The Andhra Pradesh high court would no doubt have its reasons, and sound ones, for seeing it fit to grant bail to Raju, but even the cynics among us would feel at least a twinge of outrage at the seeming inevitability of it all. After all, the man had himself confessed publicly on 7 January 2009 to having defrauded the company he founded to the tune of 7,136 crore over several years. Thousands of shareholders lost their savings in the stock meltdown that preceded and followed the confession (which he has since retracted by denying all charges brought against him) and Satyam had to be eventually put on sale to ensure its survival. The computer services firm is only now starting to recover after its purchase in auction by Tech Mahindra Ltd, but it isn’t likely to be free ever of the taint of the association with India’s biggest corporate scandal.

Raju and his co-suspects were facing serious charges—criminal conspiracy, criminal breach of trust, cheating, forgery and falsification of accounts—and additional solicitor general Harin P. Raval, who opposed bail being given to Raju, argued that the accused may attempt to influence witnesses. Appearing for the Central Bureau of Investigation (CBI), Raval also expressed doubts about reports from Nizam’s Institute of Medical Sciences in Hyderabad on the health of Raju, who had been absent from court proceedings, citing medical reasons, since September.
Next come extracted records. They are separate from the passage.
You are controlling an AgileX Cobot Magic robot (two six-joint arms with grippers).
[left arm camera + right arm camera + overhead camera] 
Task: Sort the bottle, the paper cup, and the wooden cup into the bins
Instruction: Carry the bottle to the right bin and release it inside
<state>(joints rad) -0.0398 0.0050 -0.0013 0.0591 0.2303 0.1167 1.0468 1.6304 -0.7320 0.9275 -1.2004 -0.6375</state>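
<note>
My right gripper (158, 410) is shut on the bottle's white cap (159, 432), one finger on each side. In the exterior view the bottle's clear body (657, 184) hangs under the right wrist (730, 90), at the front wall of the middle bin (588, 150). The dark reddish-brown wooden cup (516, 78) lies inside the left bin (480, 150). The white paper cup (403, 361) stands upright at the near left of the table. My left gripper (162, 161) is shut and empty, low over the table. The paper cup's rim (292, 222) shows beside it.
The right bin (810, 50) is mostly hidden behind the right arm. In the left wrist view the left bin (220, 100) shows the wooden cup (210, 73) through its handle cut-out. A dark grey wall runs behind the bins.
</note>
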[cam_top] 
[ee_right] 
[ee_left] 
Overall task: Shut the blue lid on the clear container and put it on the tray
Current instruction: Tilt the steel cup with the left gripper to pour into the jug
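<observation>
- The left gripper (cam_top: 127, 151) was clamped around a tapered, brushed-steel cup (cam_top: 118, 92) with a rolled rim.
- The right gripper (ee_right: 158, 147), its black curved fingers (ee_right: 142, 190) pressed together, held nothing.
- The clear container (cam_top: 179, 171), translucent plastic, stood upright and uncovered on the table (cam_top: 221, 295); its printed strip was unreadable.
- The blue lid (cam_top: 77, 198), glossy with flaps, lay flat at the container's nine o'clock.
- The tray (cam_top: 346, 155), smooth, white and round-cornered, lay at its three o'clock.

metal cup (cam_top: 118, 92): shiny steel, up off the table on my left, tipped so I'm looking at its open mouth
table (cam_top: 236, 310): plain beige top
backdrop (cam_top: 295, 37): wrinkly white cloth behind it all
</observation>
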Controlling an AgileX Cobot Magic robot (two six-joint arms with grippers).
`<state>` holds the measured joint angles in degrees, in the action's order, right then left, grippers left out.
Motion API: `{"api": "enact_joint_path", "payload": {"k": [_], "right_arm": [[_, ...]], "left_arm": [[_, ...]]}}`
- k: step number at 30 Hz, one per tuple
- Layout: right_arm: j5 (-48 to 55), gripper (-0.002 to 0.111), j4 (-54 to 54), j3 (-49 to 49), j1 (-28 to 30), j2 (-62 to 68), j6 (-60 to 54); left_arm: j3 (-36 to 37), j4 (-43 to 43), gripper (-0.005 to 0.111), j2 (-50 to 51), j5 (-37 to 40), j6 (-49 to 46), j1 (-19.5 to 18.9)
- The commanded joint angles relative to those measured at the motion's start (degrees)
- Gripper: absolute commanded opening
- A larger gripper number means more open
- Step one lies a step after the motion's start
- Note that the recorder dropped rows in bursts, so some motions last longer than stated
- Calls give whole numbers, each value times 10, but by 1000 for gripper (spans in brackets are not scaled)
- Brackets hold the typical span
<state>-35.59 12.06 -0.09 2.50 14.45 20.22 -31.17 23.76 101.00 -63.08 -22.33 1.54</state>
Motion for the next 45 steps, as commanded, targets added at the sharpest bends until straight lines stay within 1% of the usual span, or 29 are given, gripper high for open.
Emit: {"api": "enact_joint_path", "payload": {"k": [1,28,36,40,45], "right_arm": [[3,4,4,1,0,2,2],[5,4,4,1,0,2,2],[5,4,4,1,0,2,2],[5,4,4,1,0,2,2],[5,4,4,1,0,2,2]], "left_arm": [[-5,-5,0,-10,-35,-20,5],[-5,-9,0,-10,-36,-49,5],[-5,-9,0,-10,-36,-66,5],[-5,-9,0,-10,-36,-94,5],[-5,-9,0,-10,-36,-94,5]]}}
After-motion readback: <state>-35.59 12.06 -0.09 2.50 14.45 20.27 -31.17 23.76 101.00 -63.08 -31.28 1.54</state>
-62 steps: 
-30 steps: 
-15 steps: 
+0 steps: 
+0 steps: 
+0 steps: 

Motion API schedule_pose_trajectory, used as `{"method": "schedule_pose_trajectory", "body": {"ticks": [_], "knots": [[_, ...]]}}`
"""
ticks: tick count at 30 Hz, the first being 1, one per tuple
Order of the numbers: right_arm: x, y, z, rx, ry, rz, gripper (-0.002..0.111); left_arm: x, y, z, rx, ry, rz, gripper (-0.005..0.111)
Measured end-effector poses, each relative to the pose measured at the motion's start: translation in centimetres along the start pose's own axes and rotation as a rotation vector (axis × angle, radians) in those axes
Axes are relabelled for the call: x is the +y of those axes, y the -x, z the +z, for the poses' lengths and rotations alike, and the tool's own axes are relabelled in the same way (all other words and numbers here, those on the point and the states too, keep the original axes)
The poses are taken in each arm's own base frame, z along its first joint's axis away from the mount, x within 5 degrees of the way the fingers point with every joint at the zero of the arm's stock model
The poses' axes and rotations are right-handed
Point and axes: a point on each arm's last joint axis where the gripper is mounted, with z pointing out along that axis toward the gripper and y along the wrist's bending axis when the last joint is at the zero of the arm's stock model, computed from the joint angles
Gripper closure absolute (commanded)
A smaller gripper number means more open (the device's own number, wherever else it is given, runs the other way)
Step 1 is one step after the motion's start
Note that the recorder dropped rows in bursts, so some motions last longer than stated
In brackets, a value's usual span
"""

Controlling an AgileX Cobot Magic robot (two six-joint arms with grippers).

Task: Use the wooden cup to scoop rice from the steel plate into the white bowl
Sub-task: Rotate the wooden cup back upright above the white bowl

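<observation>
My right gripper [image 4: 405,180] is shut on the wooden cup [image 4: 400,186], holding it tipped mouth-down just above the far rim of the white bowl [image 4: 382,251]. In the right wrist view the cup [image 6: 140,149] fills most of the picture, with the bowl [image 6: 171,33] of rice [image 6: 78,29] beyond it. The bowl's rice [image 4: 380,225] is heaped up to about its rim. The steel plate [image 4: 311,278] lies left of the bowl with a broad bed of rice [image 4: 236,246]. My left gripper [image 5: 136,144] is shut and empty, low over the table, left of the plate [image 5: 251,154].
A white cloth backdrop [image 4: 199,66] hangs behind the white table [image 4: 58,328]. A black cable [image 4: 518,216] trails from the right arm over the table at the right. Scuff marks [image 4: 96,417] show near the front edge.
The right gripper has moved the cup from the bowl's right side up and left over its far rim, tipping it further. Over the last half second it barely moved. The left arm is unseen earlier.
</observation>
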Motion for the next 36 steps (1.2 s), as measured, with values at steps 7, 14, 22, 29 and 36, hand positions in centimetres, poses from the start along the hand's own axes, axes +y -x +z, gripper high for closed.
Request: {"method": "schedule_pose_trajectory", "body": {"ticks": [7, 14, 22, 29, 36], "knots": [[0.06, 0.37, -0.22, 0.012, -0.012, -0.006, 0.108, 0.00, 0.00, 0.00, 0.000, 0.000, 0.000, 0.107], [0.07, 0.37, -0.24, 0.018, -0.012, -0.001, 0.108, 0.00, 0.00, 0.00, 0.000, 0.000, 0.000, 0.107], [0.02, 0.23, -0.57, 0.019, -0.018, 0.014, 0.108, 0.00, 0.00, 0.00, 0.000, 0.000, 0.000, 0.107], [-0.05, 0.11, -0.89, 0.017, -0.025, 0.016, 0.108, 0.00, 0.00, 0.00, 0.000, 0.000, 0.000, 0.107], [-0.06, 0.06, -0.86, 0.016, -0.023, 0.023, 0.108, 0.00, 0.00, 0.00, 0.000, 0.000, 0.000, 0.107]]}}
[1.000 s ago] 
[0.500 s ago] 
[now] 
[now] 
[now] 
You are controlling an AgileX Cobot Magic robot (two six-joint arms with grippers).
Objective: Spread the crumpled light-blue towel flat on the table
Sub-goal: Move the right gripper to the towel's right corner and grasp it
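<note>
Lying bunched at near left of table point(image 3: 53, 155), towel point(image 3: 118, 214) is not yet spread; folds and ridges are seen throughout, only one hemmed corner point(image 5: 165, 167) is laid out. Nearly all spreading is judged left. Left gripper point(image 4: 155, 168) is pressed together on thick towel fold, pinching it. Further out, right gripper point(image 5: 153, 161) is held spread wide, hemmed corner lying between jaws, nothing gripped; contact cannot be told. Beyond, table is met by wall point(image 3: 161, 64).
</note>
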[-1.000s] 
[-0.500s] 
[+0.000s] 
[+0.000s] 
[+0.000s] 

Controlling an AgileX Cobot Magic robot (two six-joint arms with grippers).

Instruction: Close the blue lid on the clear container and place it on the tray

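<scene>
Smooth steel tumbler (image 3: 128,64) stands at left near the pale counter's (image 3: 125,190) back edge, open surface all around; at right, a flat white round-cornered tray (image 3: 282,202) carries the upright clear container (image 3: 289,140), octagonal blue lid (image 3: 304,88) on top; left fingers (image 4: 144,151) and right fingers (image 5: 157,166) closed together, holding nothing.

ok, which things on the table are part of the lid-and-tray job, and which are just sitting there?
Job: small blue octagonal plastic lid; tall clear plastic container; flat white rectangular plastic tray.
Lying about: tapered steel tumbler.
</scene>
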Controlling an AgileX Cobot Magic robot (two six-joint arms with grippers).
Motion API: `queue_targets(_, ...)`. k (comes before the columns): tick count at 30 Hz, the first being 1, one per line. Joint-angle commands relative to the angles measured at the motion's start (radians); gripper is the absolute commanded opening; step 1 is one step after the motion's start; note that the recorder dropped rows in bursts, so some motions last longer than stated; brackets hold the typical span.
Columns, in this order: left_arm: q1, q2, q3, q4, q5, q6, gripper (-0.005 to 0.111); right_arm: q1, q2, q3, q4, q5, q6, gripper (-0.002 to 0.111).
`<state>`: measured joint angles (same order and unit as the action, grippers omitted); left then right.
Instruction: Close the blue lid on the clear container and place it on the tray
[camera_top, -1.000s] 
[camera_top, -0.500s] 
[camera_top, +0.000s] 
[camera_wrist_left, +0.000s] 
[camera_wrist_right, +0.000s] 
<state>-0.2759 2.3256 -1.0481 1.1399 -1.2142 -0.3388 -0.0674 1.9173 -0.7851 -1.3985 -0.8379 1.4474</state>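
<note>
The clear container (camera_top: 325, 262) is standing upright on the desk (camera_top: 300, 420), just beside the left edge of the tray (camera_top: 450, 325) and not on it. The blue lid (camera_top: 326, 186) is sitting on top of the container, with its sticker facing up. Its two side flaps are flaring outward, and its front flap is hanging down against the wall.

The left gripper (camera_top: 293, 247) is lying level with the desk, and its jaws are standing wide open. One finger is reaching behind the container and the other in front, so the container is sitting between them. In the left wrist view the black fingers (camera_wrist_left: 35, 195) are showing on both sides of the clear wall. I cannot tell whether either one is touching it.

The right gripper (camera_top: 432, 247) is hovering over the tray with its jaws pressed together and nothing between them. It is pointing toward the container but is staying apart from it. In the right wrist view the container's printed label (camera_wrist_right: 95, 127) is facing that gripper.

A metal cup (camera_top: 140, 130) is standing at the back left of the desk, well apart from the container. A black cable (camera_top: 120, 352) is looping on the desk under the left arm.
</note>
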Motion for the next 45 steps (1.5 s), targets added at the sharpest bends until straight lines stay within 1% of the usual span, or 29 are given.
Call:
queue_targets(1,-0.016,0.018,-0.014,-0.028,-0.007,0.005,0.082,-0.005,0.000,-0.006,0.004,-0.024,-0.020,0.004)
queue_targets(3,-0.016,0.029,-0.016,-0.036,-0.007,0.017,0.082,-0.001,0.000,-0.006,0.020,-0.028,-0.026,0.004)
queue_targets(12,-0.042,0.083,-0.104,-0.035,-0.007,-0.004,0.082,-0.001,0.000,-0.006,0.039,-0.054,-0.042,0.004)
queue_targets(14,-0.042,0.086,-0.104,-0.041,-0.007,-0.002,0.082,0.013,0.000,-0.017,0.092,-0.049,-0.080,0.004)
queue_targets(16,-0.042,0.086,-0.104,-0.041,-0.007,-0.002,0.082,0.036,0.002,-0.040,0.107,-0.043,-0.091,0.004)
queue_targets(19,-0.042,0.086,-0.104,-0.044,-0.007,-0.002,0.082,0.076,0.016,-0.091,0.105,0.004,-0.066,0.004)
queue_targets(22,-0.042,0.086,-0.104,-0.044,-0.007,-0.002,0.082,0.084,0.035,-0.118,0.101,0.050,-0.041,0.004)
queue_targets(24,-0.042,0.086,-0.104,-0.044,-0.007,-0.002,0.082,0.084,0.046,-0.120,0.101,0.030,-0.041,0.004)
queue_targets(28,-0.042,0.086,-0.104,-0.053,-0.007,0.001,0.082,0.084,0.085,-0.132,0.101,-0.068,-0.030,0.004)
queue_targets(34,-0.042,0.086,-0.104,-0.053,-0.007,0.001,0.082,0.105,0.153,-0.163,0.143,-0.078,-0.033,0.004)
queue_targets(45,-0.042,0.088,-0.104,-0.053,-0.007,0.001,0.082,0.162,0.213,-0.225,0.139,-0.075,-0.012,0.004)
In the backdrop of those arguments, Raju winning bail may cast at least a measure of doubt on CBI’s ability to successfully prosecute the case against the Satyam accused. But the prosecuting agency should put this setback quickly behind it and look forward to the job of bringing the guilty to book. “I am now prepared to subject myself to the laws of the land and face consequences thereof," Raju, who turns 56 next month, said in the conclusion to his infamous confession/resignation letter. He must be held to his word.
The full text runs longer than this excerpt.